34 BAMOS Special Issue The mystery of the logo mouse Matthias Tomczak At last year’s AMOS 30th Anniversary Symposium “Science for Life” David Karoly presented a brief summary of the transition from the Royal Meteorological Society (Australian branch) to AMOS. One of the important steps in the establishment of AMOS was the design of a logo, which was put to AMOS members in the form of a competition. David’s presentation included several competition entries. Among the various designs one particular entry, which included a mouse under a lighting strike, mystified the presenter and the audience. As the author of that particular design I was asked to report its history and the reasoning behind it, and I am happy to oblige. Long before the AMOS name became adopted in Australia it was already famous around the world.
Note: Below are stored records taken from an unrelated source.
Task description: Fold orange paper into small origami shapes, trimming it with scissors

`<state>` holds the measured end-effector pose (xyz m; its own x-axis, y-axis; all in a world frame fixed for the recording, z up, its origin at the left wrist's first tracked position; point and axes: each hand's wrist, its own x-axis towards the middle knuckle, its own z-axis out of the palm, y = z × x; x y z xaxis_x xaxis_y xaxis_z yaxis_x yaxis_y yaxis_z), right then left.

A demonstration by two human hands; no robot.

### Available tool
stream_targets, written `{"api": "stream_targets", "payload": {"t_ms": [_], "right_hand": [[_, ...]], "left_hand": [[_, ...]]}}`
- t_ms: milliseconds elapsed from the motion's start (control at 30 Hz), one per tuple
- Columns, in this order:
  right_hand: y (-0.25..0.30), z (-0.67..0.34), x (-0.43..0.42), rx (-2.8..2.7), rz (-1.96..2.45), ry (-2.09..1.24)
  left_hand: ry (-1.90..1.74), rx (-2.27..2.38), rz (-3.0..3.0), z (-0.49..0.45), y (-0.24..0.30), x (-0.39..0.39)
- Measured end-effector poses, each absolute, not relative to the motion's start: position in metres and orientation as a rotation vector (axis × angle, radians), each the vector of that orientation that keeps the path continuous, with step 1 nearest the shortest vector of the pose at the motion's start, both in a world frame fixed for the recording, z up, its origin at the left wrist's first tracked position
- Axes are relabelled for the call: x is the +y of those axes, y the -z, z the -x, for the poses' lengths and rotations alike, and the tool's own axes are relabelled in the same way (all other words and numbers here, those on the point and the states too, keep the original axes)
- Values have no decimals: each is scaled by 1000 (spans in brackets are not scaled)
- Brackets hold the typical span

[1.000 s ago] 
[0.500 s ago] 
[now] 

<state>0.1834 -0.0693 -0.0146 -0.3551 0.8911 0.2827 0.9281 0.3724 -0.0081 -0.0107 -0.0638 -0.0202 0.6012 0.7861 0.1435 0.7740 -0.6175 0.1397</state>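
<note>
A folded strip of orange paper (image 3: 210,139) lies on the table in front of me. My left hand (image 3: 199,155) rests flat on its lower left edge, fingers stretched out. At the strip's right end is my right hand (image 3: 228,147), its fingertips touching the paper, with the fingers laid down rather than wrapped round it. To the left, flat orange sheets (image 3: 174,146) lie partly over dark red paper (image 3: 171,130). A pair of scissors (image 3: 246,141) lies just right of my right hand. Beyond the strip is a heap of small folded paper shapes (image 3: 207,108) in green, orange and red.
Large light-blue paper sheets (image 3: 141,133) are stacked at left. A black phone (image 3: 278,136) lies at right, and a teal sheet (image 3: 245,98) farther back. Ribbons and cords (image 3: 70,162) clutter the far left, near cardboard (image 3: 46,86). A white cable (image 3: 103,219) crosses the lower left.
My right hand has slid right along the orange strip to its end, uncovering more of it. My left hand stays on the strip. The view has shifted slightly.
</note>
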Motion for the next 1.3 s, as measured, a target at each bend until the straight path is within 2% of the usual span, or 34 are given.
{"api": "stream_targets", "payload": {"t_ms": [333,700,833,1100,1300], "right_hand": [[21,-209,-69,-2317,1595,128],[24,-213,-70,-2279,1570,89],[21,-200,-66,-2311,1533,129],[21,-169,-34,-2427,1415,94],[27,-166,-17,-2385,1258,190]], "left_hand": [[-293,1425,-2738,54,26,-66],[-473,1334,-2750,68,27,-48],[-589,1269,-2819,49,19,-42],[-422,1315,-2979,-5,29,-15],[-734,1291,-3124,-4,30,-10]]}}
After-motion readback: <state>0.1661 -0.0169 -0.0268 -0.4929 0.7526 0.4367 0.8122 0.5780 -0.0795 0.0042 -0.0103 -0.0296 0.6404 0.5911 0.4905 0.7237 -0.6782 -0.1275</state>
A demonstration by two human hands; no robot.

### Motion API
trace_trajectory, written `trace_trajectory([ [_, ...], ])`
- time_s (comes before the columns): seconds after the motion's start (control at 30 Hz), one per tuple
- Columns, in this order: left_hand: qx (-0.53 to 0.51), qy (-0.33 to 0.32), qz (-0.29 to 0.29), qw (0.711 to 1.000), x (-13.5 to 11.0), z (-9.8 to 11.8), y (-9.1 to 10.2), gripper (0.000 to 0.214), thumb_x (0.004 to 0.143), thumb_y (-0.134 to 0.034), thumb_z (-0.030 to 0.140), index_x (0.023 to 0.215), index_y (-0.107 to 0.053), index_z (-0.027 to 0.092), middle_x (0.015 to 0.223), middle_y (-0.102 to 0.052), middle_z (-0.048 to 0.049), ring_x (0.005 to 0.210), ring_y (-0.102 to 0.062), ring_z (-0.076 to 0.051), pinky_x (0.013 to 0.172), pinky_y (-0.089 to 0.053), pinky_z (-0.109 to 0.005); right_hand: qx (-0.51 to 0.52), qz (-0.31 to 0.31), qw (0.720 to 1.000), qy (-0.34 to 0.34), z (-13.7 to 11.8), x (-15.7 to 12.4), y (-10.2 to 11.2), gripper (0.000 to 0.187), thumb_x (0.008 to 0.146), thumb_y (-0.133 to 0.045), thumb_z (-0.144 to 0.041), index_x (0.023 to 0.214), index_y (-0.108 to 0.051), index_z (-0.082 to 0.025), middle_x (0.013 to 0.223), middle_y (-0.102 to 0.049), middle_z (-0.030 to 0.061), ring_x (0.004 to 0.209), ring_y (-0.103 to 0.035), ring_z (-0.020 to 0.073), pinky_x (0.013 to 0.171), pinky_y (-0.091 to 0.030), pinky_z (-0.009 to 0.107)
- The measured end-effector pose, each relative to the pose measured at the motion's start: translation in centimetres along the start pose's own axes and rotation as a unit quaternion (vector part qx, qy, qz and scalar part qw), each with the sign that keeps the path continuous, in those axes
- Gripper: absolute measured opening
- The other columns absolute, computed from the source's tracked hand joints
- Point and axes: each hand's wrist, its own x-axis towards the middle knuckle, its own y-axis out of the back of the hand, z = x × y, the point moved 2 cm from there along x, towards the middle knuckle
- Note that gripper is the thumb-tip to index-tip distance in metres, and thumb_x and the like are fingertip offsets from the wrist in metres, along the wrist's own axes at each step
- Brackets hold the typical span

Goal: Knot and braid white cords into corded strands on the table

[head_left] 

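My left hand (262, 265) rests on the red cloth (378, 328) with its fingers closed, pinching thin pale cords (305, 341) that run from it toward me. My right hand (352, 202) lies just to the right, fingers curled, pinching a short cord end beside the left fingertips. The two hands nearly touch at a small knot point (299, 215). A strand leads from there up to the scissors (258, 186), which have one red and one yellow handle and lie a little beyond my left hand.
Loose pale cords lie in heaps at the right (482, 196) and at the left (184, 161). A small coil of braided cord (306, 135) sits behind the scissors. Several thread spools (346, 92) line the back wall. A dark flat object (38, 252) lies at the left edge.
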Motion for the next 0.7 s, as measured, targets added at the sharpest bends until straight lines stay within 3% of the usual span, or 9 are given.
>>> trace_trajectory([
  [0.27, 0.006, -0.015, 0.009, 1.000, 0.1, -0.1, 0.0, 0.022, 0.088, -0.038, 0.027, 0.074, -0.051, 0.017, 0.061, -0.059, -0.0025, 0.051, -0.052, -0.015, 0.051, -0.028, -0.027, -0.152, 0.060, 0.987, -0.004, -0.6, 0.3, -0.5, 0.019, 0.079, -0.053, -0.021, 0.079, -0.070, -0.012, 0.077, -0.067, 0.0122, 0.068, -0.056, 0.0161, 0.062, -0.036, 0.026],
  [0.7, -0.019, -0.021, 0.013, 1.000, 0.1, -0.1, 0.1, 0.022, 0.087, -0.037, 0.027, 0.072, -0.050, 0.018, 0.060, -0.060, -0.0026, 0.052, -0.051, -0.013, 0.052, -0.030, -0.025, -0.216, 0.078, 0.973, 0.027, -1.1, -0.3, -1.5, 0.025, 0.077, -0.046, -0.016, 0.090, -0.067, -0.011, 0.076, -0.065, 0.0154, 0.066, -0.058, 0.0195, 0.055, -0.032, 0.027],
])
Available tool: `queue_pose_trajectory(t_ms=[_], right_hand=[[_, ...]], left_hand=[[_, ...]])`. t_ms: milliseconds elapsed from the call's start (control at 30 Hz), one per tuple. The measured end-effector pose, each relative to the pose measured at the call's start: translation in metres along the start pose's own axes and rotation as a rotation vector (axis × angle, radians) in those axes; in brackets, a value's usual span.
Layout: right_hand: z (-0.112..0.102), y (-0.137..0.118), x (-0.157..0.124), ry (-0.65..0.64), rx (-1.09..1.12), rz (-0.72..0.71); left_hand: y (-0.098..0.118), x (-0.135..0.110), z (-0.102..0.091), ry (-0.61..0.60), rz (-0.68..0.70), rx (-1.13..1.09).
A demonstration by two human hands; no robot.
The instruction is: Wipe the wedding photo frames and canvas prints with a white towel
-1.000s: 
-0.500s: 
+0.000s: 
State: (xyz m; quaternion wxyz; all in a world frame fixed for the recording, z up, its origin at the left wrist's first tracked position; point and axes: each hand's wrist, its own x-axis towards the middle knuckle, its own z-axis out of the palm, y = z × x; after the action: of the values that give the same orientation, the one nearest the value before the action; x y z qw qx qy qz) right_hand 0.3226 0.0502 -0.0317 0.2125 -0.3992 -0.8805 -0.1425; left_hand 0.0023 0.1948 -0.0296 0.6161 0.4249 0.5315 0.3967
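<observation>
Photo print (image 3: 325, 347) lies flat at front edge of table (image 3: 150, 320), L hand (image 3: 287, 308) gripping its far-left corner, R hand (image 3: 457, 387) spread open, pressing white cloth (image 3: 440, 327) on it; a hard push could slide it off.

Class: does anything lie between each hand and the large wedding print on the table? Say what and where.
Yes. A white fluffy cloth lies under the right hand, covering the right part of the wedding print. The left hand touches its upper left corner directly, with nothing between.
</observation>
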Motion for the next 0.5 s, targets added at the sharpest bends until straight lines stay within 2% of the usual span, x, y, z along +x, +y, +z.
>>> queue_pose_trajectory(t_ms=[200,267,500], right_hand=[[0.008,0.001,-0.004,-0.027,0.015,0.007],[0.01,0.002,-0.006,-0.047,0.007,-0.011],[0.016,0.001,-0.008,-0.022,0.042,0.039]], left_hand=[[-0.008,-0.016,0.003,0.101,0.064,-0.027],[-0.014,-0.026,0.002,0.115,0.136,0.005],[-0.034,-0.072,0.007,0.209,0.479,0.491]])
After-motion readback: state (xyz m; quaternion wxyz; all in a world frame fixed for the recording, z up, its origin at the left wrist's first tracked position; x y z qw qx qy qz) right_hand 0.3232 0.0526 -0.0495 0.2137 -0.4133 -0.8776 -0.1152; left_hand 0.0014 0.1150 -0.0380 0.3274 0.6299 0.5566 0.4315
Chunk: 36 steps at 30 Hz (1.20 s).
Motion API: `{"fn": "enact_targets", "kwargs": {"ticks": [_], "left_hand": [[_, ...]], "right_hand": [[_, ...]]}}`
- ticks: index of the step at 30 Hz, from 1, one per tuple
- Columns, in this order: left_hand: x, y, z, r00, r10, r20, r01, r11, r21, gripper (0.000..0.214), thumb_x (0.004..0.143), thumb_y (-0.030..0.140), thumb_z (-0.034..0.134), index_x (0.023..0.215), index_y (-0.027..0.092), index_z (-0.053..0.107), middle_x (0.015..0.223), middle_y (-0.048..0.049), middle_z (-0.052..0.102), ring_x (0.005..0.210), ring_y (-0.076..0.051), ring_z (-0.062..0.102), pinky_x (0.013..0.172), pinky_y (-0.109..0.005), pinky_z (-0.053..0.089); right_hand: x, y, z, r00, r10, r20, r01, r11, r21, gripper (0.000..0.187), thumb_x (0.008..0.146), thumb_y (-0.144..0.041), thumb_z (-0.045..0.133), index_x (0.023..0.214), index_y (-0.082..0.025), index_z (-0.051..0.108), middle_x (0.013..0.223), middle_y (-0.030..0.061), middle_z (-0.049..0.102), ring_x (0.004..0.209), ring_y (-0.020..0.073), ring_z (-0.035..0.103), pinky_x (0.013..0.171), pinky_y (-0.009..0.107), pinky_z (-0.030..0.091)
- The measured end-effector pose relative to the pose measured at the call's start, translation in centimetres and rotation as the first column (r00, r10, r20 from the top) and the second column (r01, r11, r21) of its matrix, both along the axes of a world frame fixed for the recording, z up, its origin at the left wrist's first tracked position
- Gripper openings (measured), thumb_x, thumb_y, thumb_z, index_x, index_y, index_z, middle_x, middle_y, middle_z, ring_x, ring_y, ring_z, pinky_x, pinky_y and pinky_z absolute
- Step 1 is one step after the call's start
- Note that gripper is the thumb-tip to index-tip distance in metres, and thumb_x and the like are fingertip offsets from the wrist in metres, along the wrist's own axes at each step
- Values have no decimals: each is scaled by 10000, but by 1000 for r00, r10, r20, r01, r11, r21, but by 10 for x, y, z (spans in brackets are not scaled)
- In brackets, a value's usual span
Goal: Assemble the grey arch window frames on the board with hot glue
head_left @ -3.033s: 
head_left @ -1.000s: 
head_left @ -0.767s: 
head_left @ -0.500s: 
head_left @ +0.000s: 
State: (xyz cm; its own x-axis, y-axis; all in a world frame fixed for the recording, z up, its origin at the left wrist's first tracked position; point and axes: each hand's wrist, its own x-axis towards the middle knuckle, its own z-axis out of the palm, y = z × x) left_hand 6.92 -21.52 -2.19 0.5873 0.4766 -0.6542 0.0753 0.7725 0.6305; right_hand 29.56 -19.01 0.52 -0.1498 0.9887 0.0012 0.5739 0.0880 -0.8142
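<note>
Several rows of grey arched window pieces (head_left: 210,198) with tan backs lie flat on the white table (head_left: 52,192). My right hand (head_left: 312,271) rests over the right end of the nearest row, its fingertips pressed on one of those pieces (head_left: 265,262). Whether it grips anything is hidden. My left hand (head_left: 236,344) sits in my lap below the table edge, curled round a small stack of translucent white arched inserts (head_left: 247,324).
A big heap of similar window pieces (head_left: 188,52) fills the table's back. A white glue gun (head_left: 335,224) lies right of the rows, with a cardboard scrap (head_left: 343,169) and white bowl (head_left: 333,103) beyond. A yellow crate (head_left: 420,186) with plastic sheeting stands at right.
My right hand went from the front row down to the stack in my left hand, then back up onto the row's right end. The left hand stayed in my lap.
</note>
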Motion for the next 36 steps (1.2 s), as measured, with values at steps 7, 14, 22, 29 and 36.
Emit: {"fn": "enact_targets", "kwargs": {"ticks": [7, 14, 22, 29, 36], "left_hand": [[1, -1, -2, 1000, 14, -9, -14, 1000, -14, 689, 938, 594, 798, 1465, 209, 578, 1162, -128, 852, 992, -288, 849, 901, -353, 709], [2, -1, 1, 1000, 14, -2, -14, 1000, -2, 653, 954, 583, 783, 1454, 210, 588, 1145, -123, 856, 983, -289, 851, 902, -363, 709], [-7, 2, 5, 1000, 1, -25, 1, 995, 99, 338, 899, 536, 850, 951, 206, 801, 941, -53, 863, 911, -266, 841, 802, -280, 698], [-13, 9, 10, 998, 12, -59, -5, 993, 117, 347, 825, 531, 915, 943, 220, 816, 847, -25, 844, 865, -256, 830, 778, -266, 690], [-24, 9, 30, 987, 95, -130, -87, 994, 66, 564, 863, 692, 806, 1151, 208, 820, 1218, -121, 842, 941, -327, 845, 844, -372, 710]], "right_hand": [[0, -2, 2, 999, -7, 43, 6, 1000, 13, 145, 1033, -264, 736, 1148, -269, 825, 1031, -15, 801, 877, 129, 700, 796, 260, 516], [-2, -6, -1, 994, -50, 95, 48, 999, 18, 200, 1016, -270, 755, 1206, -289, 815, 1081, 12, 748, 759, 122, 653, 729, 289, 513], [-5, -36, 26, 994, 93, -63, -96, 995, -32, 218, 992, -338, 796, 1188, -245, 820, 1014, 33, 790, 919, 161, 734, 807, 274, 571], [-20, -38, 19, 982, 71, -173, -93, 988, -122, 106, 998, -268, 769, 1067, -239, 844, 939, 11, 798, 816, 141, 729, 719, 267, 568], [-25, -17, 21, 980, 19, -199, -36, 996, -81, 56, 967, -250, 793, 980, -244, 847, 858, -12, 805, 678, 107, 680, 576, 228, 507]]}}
Amos was a poor but intelligent church mouse who took up residence with Benjamin Franklin and helped him to establish himself. Amos invented bifocal glasses, an improved stove (which regrettably became known not as the Amos stove but as the Franklin stove), the lightning rod and many other useful contraptions. Although there is no conclusive documentation, it is also rumoured that he discovered and mapped the Gulf Stream. The remarkable life of this brilliant mouse has been documented in the Walt Disney short Ben and Me of 1953, which won an Academy Award and was reissued on DVD in 2012. It can also be watched at https:// www.youtube.com/watch?v=c1X6l99y23Y. The particular episode that forms the basis of my logo design is the one where Amos is sent up into the sky with a kite as roving reporter for Franklin’s Pennsylvania Gazette during a thunderstorm. Having come down to earth after a perilous journey and loaded with static electricity he decides to leave Franklin, throwing sparks in all directions whenever he steps through a puddle. My logo tries to capture the moment, with Amos in a puddle (oceanography) threatened by lightning (meteorology). Regrettably my design was not chosen as the winner, but I was given a pound of cheese as consolation prize.